How hospitals got richer off Obamacare

According to Politico, one of the biggest impacts of Obamacare is the rise in tax-exempt not-for-profit hospitals’ revenue and their concurrent reductions in charity care. High and unknown costs before service are standard procedure at most hospitals, so employers need to fend for themselves. Medxoom’s modern marketplace technologies help employers and their employees shine a light on local hospital care quality and costs so they can try to get the best outcome at the best price. 

From Politico:

“A decade after the nation’s top hospitals used all their advertising and lobbying clout to keep their tax-exempt status, pointing to their vast givebacks to their communities, they have seen their revenue soar while cutting back on the very givebacks they were touting, according to a POLITICO analysis.”
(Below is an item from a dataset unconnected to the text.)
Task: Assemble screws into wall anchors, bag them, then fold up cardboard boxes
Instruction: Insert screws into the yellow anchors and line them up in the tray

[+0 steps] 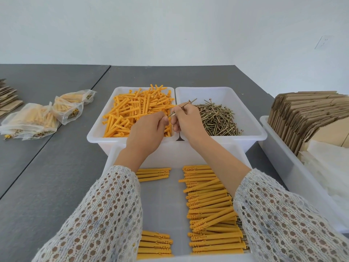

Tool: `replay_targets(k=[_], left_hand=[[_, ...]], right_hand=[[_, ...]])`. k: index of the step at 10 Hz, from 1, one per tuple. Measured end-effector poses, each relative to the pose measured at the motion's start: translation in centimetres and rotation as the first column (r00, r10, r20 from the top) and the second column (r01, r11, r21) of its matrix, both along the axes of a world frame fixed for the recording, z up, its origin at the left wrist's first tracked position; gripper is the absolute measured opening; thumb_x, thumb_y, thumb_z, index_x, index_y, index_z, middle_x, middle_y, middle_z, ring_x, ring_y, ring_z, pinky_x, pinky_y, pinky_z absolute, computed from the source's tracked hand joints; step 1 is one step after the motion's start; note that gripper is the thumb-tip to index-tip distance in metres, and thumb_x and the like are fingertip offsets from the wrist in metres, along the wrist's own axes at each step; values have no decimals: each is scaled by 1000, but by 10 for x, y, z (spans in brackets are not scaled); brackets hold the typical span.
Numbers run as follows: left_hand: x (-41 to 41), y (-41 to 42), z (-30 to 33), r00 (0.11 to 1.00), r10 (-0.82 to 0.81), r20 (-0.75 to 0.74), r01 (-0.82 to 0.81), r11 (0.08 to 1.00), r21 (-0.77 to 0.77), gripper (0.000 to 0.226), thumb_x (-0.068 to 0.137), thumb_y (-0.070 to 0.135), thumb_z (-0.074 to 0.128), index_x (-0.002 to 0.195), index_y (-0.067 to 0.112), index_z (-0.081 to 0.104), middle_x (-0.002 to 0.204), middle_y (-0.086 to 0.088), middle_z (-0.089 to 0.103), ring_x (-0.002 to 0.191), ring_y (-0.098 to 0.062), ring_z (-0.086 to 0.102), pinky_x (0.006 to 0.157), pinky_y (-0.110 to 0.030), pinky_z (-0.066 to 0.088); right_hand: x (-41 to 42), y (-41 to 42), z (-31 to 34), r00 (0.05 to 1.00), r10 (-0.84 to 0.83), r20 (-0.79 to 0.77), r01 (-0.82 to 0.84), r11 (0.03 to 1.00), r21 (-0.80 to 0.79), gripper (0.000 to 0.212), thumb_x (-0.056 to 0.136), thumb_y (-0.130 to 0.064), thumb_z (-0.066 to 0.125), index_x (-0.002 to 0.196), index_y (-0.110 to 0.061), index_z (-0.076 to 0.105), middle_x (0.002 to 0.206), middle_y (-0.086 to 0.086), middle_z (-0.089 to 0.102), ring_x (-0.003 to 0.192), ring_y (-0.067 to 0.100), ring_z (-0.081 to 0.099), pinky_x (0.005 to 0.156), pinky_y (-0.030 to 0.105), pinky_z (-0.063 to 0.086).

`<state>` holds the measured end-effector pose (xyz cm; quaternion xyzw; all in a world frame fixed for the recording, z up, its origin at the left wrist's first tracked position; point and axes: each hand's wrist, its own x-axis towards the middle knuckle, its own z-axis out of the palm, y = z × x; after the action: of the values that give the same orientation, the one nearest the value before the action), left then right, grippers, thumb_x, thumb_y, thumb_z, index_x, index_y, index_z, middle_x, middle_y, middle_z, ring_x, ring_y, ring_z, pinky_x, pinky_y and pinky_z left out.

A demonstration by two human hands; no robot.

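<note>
My right hand [186, 118] pinches a brass screw [186, 105] that slants up to the right, its tip pointing down-left at my left hand [149, 129]. The left hand's fingers are curled over the bin of loose orange wall anchors [132, 110]; what they hold is hidden. The white bin of loose screws [217, 118] stands to the right of that. In the near white tray [164, 205], rows of assembled anchors [209, 208] lie side by side.
Several filled clear bags [41, 118] lie on the grey table at the left, with flat cardboard [7, 99] beyond them. At the right a long white bin [279, 159] holds upright flat cardboard boxes [306, 118] and clear bags [328, 167].
</note>
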<state>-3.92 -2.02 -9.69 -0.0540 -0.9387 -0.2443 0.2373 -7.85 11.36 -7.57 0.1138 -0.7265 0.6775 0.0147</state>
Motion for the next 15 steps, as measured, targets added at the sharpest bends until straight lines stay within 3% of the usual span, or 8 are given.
replay_targets(k=[4, 12, 15], left_hand=[[2, 0, 5, 998, 0, 58, 1, 1000, -12, 31, 106, 29, 38, 91, 19, 62, 74, 2, 59, 70, -21, 55, 60, -38, 46], [3, -1, 7, 995, -20, 96, 20, 1000, 3, 33, 107, 29, 35, 88, 18, 60, 74, 1, 59, 70, -22, 55, 60, -36, 43], [3, -1, 6, 996, -30, 89, 28, 999, 29, 32, 107, 27, 36, 91, 13, 59, 73, -2, 58, 68, -24, 53, 59, -39, 42]], right_hand=[[-1, -1, -1, 1000, 4, 7, -4, 999, 42, 17, 99, -6, 43, 98, 1, 58, 62, 8, 58, 43, 17, 49, 44, 26, 42], [3, -2, -1, 999, 13, -45, -8, 992, 124, 14, 101, -10, 42, 99, -3, 54, 64, 7, 60, 45, 14, 50, 48, 24, 45], [1, -5, -3, 997, -4, -81, 13, 993, 115, 14, 99, -6, 46, 90, -2, 57, 58, 6, 59, 42, 16, 48, 46, 25, 44]])
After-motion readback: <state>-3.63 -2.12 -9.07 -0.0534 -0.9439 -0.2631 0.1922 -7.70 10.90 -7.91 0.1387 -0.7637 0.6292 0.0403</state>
The result, POLITICO’s investigation shows, is that the nation’s top seven hospitals as ranked by U.S. News & World Report collected more than $33.9 billion in total operating revenue in 2015, the last year for which data was available, up from $29.4 billion in 2013, before the ACA took full effect, according to their own financial statements and state reports. But their spending on direct charity care — the free treatment for low-income patients — dwindled from $414 million in 2013 to $272 million in 2015.

To put that another way: The top seven hospitals’ combined revenue went up by $4.5 billion per year after the ACA’s coverage expansions kicked in, a 15 percent jump in two years. Meanwhile, their charity care — already less than 2 percent of revenue — fell by almost $150 million per year, a 35 percent plunge over the same period.